Researchers in Systems Neurobiology and Plant Biology Receive Promotions
Salk Institute scientists Richard Krauzlis and Jeff Long have each been promoted to full professor and associate professor, respectively, in the latest round of faculty reviews that took place in March.
The promotions were based on recommendations by the Salk faculty and non-resident fellows, then approved by President Bill Brody and the Institute's Board of Trustees.
Krauzlis is interested in understanding the brain mechanisms that link motor control to sensory and cognitive processing. The long-term goal of his research is to understand how neural circuits distributed across multiple brain regions coordinate even simple motor outputs like eye movements to higher-order processes, such as attention, perception and executive control.
This information is a fundamental step toward developing better clinical approaches to complex disorders of attention and impulse control, such as attention deficit hyperactivity disorder and autism. A graduate of Princeton University and the University of California at San Francisco, the latter being where he received his doctorate, Krauzlis joined the Salk Institute in 1997.
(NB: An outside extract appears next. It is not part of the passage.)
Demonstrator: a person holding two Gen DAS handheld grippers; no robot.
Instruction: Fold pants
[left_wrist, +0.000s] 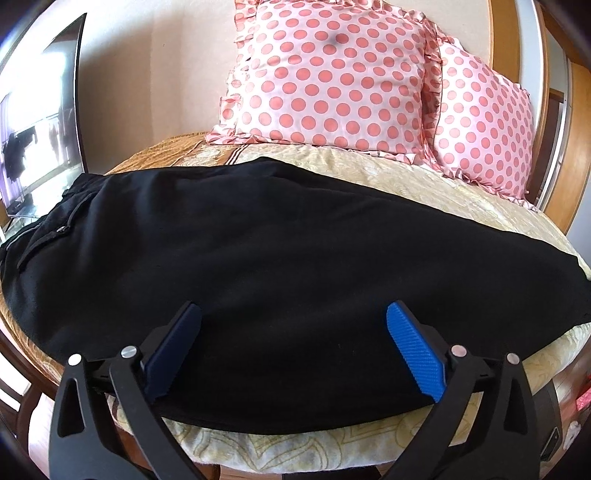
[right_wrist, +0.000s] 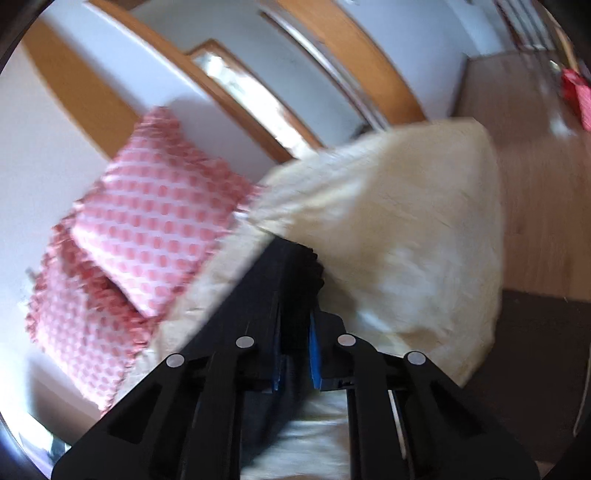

Long, who conducts his research in the Salk's Plant Molecular and Cellular Biology Laboratory, studies embryogenesis in arabidopsis, the lab rat for plant biologists. His lab focuses on the TOPLESS gene, so named because of its power to regulate the development of a shoot or a root structure from a seedling. His team has learned how to control the function of this gene, which ultimately can serve to manipulate plant structure and agricultural output.
A recipient of the Ray Thomas Edwards Foundation Career Development Award and graduate of the University of Wisconsin— Madison, where he received his doctoral degree, Long conducted his postdoctoral research at the California Institute of Technology before joining the Salk in 2003.